The swan is illuminated.
‘Swan,’ Ian Nail says.
The swan blinks.
‘Swanface,’ Ian Nail says.
The swan blinks again.
Ian Nail smiles.
the swan watches Ian Nail make a cup of tea
Ian Nail touches his expensive 1995 brushed-chrome kettle. It is based on NASA technology, apparently. The box said it will boil in zero gravity. It is also based on sports cars or something. It will go from 0 to boiling in 1.2 seconds. Ian Nail puts the kettle under the tap.
The swan watches him put the kettle under the tap.
Ian Nail runs the tap.
The swan watches him run the tap.
For the first time in his life, Ian Nail feels absurd making such a sophisticated, space-age cup of tea.

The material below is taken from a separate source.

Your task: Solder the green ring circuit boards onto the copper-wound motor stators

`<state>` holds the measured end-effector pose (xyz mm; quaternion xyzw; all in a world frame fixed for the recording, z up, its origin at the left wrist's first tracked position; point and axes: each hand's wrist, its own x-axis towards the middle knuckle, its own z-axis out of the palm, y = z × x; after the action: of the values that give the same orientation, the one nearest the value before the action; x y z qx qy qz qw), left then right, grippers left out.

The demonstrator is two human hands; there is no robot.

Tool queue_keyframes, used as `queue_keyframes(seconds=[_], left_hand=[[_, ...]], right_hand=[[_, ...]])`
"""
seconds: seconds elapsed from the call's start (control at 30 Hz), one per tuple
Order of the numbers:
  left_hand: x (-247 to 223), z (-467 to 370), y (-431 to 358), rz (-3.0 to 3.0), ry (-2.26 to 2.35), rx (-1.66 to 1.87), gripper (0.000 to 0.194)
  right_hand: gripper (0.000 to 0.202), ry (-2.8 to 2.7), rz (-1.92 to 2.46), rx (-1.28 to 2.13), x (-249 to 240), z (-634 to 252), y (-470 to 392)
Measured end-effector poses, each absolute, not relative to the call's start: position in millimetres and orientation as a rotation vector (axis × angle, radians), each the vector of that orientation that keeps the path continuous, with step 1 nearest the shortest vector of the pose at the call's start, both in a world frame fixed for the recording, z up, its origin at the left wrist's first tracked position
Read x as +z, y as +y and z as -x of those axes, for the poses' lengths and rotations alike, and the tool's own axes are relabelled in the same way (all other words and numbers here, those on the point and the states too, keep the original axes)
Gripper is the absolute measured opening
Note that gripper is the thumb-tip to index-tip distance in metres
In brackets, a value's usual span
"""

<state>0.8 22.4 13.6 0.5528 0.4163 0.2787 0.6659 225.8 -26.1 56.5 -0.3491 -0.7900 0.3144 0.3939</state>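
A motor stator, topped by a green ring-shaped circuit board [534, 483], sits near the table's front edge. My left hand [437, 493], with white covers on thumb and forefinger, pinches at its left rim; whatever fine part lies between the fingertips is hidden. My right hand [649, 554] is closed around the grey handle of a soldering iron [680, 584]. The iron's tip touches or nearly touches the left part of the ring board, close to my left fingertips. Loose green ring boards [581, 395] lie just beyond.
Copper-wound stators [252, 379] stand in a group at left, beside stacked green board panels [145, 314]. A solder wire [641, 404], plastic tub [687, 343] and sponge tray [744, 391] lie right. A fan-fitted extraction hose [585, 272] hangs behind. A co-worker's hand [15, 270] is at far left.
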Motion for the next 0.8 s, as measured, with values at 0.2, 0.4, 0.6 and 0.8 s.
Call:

What am I doing? Ian Nail thinks to himself. Why didn’t I just go to Argos and get a normal kettle? What was I thinking?
Ian Nail knows he needs to press his trousers for work tomorrow, too.
Ian Nail turns the kettle on to boil. The kettle boils loudly and quickly. Ian Nail feels embarrassed about how quickly it takes the kettle to boil. He feels intense, heart-stopping embarrassment for 1.2 seconds. He stands there fiddling with a teaspoon, pretending to be doing something important with it, before pouring the boiled water into his mug.
Swans don’t know how to make cups of tea, anyway. They are unfamiliar with the procedure.
Ian Nail imagines himself feeding his trousers into his trouser press. He imagines the swan standing in the bedroom, watching him do it.
Why didn’t I just buy an iron like everyone else? Ian Nail thinks. I’ve seen decent irons in Woolworth’s for under a fiver.
Ian Nail decides to call in sick tomorrow.
He is not going to press his trousers in front of a swan.
‘Bonjour, Monsieur Swanface,’ Ian Nail says, and the swan makes a small breathing sound from the nose holes on its beak.
Ian Nail touches the swan on its face
Ian Nail is in bed. The swan is standing next to the bed. Whenever Ian Nail looks over the side of the bed, the swan is there looking up at him.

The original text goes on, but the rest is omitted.